The configuration options are quite many. Here they are:

  • Activation function: The activation function used in the Neural Network. Options are tanh, relu and softmax (default: tanh)
    Non linearity is an issue when it comes to training Reinforcement Learning Neural Networks. So this is important
     
  • Neural network layers: A list of the number of nodes in each layer of the Neural Network (default: [128,128])
    Just play with that until you have a network with good learning capacity and “reasonable” learning speeds. Experimentation is the only way.
     
  • Gamma value: The gamma value used in the update of the Bellman equations Q values (default: 0.9)
     
  • Experience buffer length: The length of the experience buffer (default: 200)
    Make sure the buffer is long enough to store values from many different episodes. Otherwise it does not serve the purpose it was introduced for.
     
  • Experience buffer batch size: The size of each training batch, picked randomly from the experience buffer (default: 48)
    A proper batch size allows for a fair number of samples from each episode in each training batch and at the same time a “good” learning speed
     
  • With bias term: Whether a bias term will be included in the Neural Network layers (default: true)
    My attempts to train networks without the bias term failed miserably, but one may still need to not use it
     
  • Optimizer: The optimizer used in the training of the Neural Network. Options are adam and rmsprop (default: adam)
    In my limited experience, I have not seen that making a difference in the Reinforcement Learning problems I tried. But it does not hurt to have it as an option
     
  • Optimizer learning rate: The learning rate of the optimizer (default: 0.001)
    The usual trade off. It can speed things up but reduce the learning quality
     
  • Copy period: After how many episodes the target Neural Network value will be copied over to the Q value approximation Neural Network (default: 40)
    I prefer to use a lower value, in order to have quicker feedback of the trained target network quality and then fine tune it.
     
  • Training epochs: The number of training epochs. Each training epoch uses a different random barch from the experience buffer (default: 1)
    An attempt to have “k-fold” training.
     
  • Minimum epsilon: The minimum value of epsilon. Epsilon is decaying in time. (default: 0.1)
    How low epsilon can get.

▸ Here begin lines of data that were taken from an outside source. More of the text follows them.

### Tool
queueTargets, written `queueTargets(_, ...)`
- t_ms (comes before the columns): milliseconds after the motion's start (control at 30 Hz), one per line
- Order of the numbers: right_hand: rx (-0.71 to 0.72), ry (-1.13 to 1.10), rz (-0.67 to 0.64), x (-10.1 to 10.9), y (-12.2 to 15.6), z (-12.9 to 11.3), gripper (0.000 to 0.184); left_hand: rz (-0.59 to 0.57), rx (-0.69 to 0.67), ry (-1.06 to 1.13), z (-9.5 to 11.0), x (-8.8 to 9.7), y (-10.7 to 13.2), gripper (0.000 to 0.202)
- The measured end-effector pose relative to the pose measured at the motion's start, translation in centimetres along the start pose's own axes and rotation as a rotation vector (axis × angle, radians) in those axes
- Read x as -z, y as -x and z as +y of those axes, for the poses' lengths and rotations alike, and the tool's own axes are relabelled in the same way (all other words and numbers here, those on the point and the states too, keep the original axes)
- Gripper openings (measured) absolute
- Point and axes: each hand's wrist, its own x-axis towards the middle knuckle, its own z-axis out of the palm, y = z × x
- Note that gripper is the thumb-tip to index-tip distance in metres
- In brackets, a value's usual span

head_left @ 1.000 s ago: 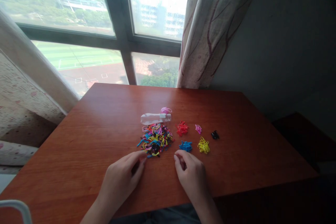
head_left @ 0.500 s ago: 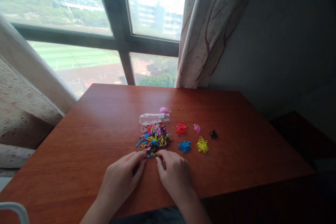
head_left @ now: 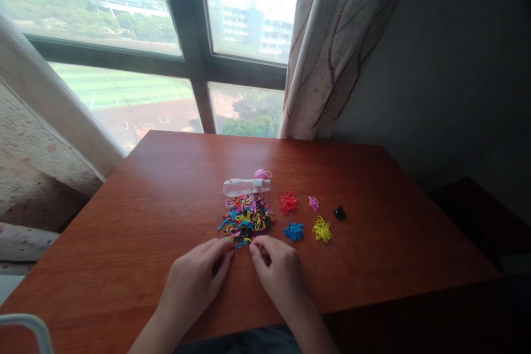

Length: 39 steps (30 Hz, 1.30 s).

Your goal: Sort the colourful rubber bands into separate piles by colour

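A mixed heap of small coloured elastic bands lies on the wooden table, in pink, blue, yellow, black and red. At its near edge, my left hand has thumb and fingertips brought together. My right hand is pinched at the heap's near right edge. Whatever is between the fingertips of either hand is too small to make out. To the right are sorted clusters: red bands, blue bands, yellow bands, a few pink bands and black bands.
Behind the heap a clear plastic bottle lies on its side, with a pink object just beyond its neck. A white curved bar stands at the lower left. The window and curtains border the table's far side.
The view has shifted slightly, so everything appears a little to the right. Both hands stay pinched at the heap's near edge, with only slight finger movement.
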Motion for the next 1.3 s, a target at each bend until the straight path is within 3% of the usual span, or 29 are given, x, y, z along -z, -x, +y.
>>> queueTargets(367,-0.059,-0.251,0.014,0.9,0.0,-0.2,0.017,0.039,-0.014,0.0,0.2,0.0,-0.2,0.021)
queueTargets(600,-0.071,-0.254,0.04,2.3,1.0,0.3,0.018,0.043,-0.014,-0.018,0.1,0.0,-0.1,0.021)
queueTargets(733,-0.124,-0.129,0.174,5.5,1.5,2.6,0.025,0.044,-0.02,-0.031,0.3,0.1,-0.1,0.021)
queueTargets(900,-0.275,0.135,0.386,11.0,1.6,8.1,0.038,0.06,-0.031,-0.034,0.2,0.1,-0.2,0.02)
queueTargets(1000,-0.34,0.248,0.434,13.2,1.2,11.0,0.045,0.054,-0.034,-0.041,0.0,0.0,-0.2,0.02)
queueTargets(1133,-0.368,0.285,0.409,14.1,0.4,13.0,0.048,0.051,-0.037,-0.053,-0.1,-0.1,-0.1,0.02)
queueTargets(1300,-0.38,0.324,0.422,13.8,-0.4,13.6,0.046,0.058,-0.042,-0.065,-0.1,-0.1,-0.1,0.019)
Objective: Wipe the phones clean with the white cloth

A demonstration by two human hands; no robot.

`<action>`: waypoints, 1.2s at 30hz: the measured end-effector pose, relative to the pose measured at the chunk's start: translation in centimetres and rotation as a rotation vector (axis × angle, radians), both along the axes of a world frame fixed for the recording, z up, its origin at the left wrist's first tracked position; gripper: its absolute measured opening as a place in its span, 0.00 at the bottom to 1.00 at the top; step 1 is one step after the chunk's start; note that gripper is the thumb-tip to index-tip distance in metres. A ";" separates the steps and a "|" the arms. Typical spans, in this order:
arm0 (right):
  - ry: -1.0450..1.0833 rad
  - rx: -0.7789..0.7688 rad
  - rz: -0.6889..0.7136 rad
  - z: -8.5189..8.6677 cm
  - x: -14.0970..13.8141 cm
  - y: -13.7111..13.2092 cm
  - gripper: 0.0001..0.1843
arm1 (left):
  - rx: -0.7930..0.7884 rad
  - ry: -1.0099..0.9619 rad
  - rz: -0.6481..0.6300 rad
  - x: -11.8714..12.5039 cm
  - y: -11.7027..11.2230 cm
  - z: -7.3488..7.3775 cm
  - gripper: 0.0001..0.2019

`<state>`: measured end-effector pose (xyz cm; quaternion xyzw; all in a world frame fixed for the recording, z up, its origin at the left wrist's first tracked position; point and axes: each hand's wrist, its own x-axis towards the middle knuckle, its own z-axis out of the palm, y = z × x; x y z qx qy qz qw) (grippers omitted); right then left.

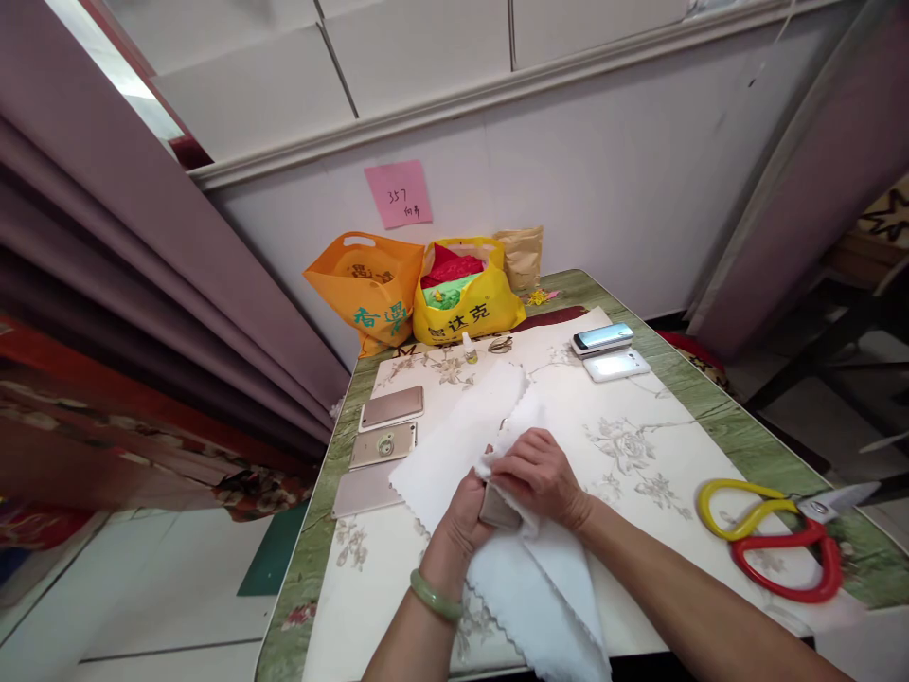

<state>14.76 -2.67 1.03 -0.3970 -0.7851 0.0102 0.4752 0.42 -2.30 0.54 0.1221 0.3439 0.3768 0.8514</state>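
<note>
My left hand point(465, 516), with a green bangle on the wrist, grips a rose-gold phone point(497, 510) from below. My right hand point(541, 476) presses a white cloth point(454, 445) against that phone; its fingers are curled over the cloth. The cloth has scalloped edges, spreads over the table's middle and hangs off the near edge. Three more phones point(387, 440) lie in a column to the left of the cloth, the nearest partly under it.
Yellow and red scissors point(774, 535) lie at the right edge of the table point(717, 403). Two phones point(609, 352) sit at the far right. Orange bag point(365, 289), yellow bag point(465, 294) and a brown pouch point(520, 254) stand against the wall. A small bottle point(470, 349) stands nearby.
</note>
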 end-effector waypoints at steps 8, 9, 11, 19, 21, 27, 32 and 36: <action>0.245 -0.114 -0.430 0.0 1.6 1.5 0.07 | -0.002 0.050 -0.110 0.0 -0.2 1.6 0.15; 0.217 -0.095 -0.401 0.0 1.5 1.4 0.06 | -0.011 0.039 -0.100 0.0 -0.1 1.5 0.14; 0.148 -0.055 -0.339 -0.2 1.2 1.2 0.06 | -0.030 0.019 -0.084 0.0 -0.1 1.3 0.14; 0.001 -0.055 -0.025 0.1 -0.1 0.1 0.08 | -0.030 -0.061 -0.061 0.1 0.2 0.7 0.24; -0.042 -0.054 0.135 0.1 -0.6 -0.5 0.09 | -0.051 -0.082 -0.026 0.0 0.2 0.7 0.22; -0.111 -0.038 0.287 0.2 -1.0 -1.2 0.08 | -0.068 -0.030 0.070 -0.4 0.1 0.6 0.19; -0.075 -0.040 0.004 0.5 -0.1 -0.5 0.10 | 0.015 -0.106 -0.003 0.1 0.1 1.0 0.26; -0.030 -0.050 -0.210 0.4 0.5 0.0 0.10 | 0.039 -0.045 -0.053 0.2 0.0 1.2 0.23</action>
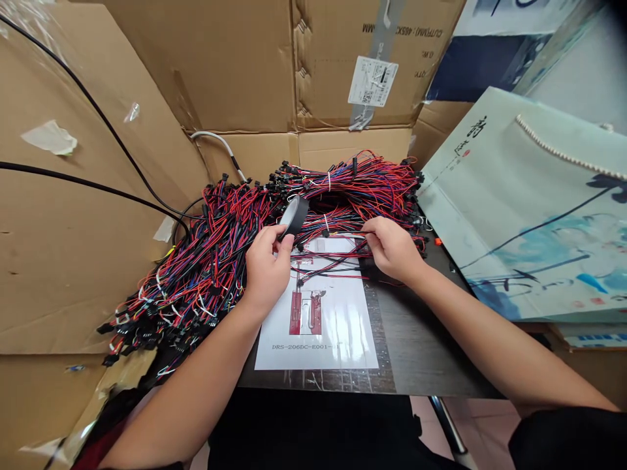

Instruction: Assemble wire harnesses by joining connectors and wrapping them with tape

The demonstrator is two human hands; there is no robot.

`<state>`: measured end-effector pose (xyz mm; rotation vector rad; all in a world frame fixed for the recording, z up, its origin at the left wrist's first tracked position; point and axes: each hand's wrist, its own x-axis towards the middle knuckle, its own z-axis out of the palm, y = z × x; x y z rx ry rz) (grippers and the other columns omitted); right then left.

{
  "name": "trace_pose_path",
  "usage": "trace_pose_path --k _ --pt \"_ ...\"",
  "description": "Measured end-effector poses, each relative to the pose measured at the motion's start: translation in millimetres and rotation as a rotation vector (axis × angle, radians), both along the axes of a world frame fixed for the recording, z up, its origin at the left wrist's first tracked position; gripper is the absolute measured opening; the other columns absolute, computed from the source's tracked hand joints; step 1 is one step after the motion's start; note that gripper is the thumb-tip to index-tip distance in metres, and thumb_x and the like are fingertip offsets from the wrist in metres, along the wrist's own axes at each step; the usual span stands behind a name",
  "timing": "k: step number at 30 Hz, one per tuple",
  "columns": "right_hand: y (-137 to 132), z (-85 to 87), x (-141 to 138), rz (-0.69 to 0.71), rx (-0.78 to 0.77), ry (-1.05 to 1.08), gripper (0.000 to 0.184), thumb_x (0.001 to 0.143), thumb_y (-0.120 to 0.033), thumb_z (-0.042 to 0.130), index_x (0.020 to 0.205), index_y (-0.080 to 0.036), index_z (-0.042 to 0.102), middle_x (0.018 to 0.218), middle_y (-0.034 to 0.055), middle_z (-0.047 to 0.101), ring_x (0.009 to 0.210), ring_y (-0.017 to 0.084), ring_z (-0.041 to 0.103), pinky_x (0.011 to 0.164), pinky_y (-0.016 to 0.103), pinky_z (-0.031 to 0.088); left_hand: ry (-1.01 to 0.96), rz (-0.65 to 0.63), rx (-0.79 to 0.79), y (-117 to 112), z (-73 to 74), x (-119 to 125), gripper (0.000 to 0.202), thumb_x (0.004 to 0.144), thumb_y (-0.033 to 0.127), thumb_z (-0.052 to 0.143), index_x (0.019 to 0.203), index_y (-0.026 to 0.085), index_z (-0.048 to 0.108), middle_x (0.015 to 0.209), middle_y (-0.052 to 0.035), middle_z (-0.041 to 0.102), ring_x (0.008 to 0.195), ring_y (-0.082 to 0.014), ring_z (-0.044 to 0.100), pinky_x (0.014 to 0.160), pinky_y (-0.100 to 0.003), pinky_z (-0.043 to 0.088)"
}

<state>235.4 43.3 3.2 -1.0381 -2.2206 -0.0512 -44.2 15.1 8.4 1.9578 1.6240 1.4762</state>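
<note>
My left hand [268,264] pinches a roll of black tape [300,219], held tilted above the dark table. My right hand [390,247] is closed, thumb against fingers, at the right end of some thin red and black wires [337,256]. These wires stretch between the two hands over a printed sheet [318,352], which carries a red picture and the text "DRS-206DC-E001". Just behind the hands lies a large tied bundle of red, black and blue wires [343,186] with black connectors. Another heap of such wires [215,248] spreads to the left of my left hand.
Cardboard walls [235,65] stand at the back and left. A pale green paper bag [529,222] with a rope handle leans at the right. Black cables [98,111] cross the left side. The dark table [435,346] ends at its front edge before my lap.
</note>
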Motion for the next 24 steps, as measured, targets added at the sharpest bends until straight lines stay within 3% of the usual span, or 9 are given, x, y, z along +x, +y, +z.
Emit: trace_pose_path --k 4,7,11,15,19,22,24 --pt "1 -6.2 -1 0.008 -0.016 0.292 0.014 0.099 -0.027 0.042 0.108 -0.024 0.053 0.1 0.0084 0.065 0.092 0.022 0.065 0.081 0.04 0.053 0.021 -0.029 0.018 -1 -0.9 1 0.022 0.094 0.033 0.055 0.107 0.018 0.064 0.097 -0.0026 0.066 0.073 -0.011 0.055 0.07 -0.024 0.046" --pt "7 -5.2 -5 0.011 -0.057 0.633 0.012 0.101 -0.037 0.044 0.106 -0.027 0.048 0.09 0.0024 0.067 0.081 0.018 0.067 0.076 0.038 0.056 0.156 -0.103 0.052 -3 -0.9 3 0.021 0.096 0.031 0.052 0.107 0.018 0.063 0.101 -0.004 0.066 0.081 -0.0134 0.059 0.076 -0.027 0.048" --pt "30 17.0 2 0.047 -0.072 1.107 0.02 0.096 -0.045 0.054 0.097 -0.029 0.042 0.068 -0.0073 0.055 0.058 0.013 0.059 0.057 0.03 0.052 0.465 -0.268 0.076 -7 -3.8 9 0.021 0.098 0.028 0.047 0.109 0.018 0.061 0.107 -0.0059 0.067 0.101 -0.0198 0.061 0.089 -0.034 0.046" --pt "52 49.7 24 0.061 -0.084 1.432 0.025 0.088 -0.041 0.06 0.087 -0.028 0.039 0.058 -0.01 0.042 0.045 0.009 0.039 0.043 0.024 0.036 0.738 -0.327 0.019 -9 -7.4 15 0.022 0.099 0.027 0.044 0.11 0.019 0.061 0.109 -0.0053 0.067 0.097 -0.0214 0.06 0.085 -0.037 0.043" --pt "57 70.4 34 0.099 -0.14 1.505 0.031 0.09 -0.052 0.057 0.081 -0.027 0.041 0.057 -0.0089 0.033 0.045 0.008 0.026 0.043 0.026 0.029 0.846 -0.332 -0.032 -11 -6.1 18 0.024 0.099 0.03 0.044 0.112 0.019 0.061 0.108 -0.0061 0.064 0.095 -0.0221 0.056 0.083 -0.036 0.041" --pt "51 73.8 21 0.094 -0.182 1.403 0.038 0.091 -0.062 0.052 0.077 -0.026 0.047 0.053 -0.0095 0.023 0.043 0.008 0.016 0.04 0.027 0.02 0.905 -0.324 -0.058 -11 -5.5 18 0.029 0.094 0.041 0.054 0.113 0.019 0.061 0.109 -0.0071 0.062 0.096 -0.0237 0.054 0.083 -0.037 0.041" --pt "45 75.5 8 0.108 -0.164 1.321 0.038 0.093 -0.059 0.052 0.075 -0.025 0.05 0.051 -0.0099 0.022 0.042 0.008 0.012 0.039 0.026 0.014 0.947 -0.31 -0.064 -10 -6.8 17 0.028 0.092 0.041 0.059 0.111 0.021 0.062 0.11 -0.0064 0.061 0.097 -0.0239 0.053 0.082 -0.037 0.04"
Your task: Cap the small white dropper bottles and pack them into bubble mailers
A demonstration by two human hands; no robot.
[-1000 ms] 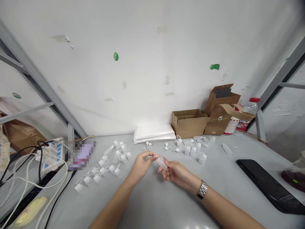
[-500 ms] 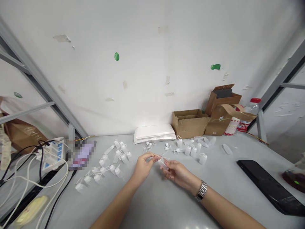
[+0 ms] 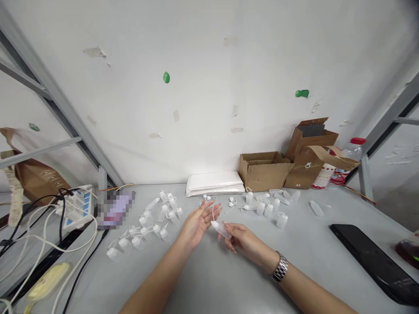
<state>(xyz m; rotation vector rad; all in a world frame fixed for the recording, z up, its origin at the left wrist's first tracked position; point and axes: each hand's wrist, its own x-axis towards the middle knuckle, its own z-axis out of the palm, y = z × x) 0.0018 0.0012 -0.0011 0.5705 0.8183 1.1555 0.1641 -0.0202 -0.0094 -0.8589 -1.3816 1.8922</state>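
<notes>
R hand [image 3: 244,237] pinches small clear bottle [image 3: 221,230] btwn thumb & fingers, low over bench [image 3: 209,279]. L hand [image 3: 197,221] open, fingers spread, just beside bottle's tip. Capped bottles [image 3: 150,222] lie left of L hand.

a small translucent white bottle [image 3: 221,230] lies tilted, cap end toward the upper left, pinched in the right hand [image 3: 244,239], thin white tether looping up from its tip.
</notes>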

The lower epsilon is, the more you should be able to trust your learned Q values and the less experimentation your algorithm will do. Too low of the epsilon value will result in very small experimentation. So you will be playing the game, but not exploring new actions.
     
  • Scaler: The algorithm used for scaling the observation values. Options are “play” and “random”. The first plays games and samples the observations values. Random creates random observation samples (default: play)
    Basically, the scaling method you choose for preprocessing your input should be applicable to the entire input space. If an untrained Deep Q Network is initially stuck in the same very small subspace of your input space, and you train your scaler over this subspace, then it will not work well when your agent moves out of it.
    On the other hand, random observation values, may not be as realistic as the input values you get by actually playing the game.  

In addition to the configuration options, the code saves binary files with valuable information, when the experiment ends.

One file contains the loss function values, one for each episode, averaged over the entire episode.

The next one contains the variance of the loss function values, again one for each episode and averaged over the entire episode.

The final one contains the average of a rolling window containing the last 100 episode total rewards.

The naming of the files looks quite complicated at first, because it contains the options used in the execution that produced it.

Try it and you will see what I mean. However, it is a good way of distinguishing between the output files of different executions.

Especially, if you program a large number of different executions with different options to be executed the coming week while you are away.

I hope my little code helps you experiment with Deep Q Network on the environments of your choice and I really hope you enjoy Reinforcement Learning as much as I do!